Rule 12(b) provides that if matters outside the complaint are presented to and not excluded by the court, then the court should treat the motion as one for summary judgment under Rule 56 and not as a motion to dismiss. Fed.R.Civ.P. 12(b); see also Carter v. Stanton, 405 U.S. 669, 671, 92 S.Ct. 1232, 1234, 31 L.Ed.2d 569 (1972). Failure to convert to a summary judgment motion and to comply with Rule 56 when the court considers matters outside the plaintiff's complaint is reversible error. Ohio v. Peterson, Lowry, Rall, Barber & Ross, 585 F.2d 454, 457 (10th Cir.1978); Torres v. First State Bank of Sierra County, 550 F.2d 1255, 1257 (10th Cir.1977). A district court's review of "mere argument contained in a memorandum in opposition to dismiss" does not require conversion to a summary judgment motion. Peterson, 585 F.2d at 457. In Peterson, we also concluded that when a conversion to a Rule 56 motion is proper, "the trial court should give the parties notice of the changed status of the motion and thereby provide the parties to the proceeding the opportunity to present to the court all material made pertinent to such motion by Rule 56." Id. at 457.

In this case, the district court clearly relied on materials outside of plaintiff's amended complaint to dispose of at least some of plaintiff's claims under Rule 12(b)(6). In its order, the court stated that plaintiff "had a full and fair opportunity to defend himself against the claim of assault and battery upon a police officer at trial"; the court also referred to certain defenses that plaintiff raised and that the jury rejected at the state court trial. From these references, it is clear that the court reviewed materials outside of plaintiff's amended complaint in determining whether to grant defendant's motion to dismiss.

Additionally, in deciding to dismiss plaintiff's claims for deliberate indifference to medical needs, the district court stated that "the record indicates that the plaintiff was seen eleven (11) times by either a doctor or nurse between December 13, 1989 and January 3, 1990." Because we do not find reference to these eleven visits in plaintiff's complaint or in plaintiff's Memorandum in Opposition to Defendant's Motion to Dismiss, we can only assume that "the record" refers to the state criminal trial record or to other evidentiary matters beyond plaintiff's pleadings.

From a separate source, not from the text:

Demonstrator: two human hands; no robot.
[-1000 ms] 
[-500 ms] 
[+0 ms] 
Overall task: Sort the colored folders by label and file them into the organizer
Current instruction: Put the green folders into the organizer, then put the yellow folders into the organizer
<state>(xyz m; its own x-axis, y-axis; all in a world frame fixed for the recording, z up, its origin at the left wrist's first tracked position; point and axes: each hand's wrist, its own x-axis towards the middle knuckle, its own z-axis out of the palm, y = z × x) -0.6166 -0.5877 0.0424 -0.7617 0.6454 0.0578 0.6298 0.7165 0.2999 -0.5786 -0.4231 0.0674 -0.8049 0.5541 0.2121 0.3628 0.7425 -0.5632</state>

Finally, also in relation to plaintiff's deliberate indifference claim, the court cites to a medical chart and to an affidavit labeled as "Exhibit C to defendant's Motion to Dismiss." The district court's consideration of the medical chart, of the affidavit, and of other material outside of plaintiff's amended complaint was improper when considering whether to dismiss pursuant to a 12(b)(6) motion. Ryan v. Scoggin, 245 F.2d 54, 57 (10th Cir.1957) (motion should have been treated as one for summary judgment when transcript of trial court proceedings were presented to and not excluded by the court).

The district court's order reveals that the court failed to convert defendants' motion to dismiss into a motion for summary judgment. In disposing of each of plaintiff's claims, the court specifically stated that defendants' "motion to dismiss" is granted. Thus, the court never informed plaintiff that the motion to dismiss had been converted into a summary judgment motion and never afforded plaintiff ten days to accumulate evidence demonstrating the existence of a genuine issue of material fact prior to a Rule 56 evidentiary hearing. However, despite the district court's consideration of matters outside plaintiff's complaint, the court's error in failing to convert the motion and to comply with Rule 56 is harmless if the dismissal can be justified under Rule 12(b)(6) standards without reference to matters outside of plaintiff's complaint. See R.J.R. Servs., Inc. v. Aetna Casualty & Surety Co., 895 F.2d 279, 281 (7th Cir.1989); Ryder Energy Distrib. Corp. v. Merrill Lynch Commodities, Inc., 748 F.2d 774, 779 (2d Cir.1984); Medina v. Rudman, 545 F.2d 244, 247 (1st Cir.1976), cert. denied, 434 U.S. 891, 98 S.Ct. 266, 54...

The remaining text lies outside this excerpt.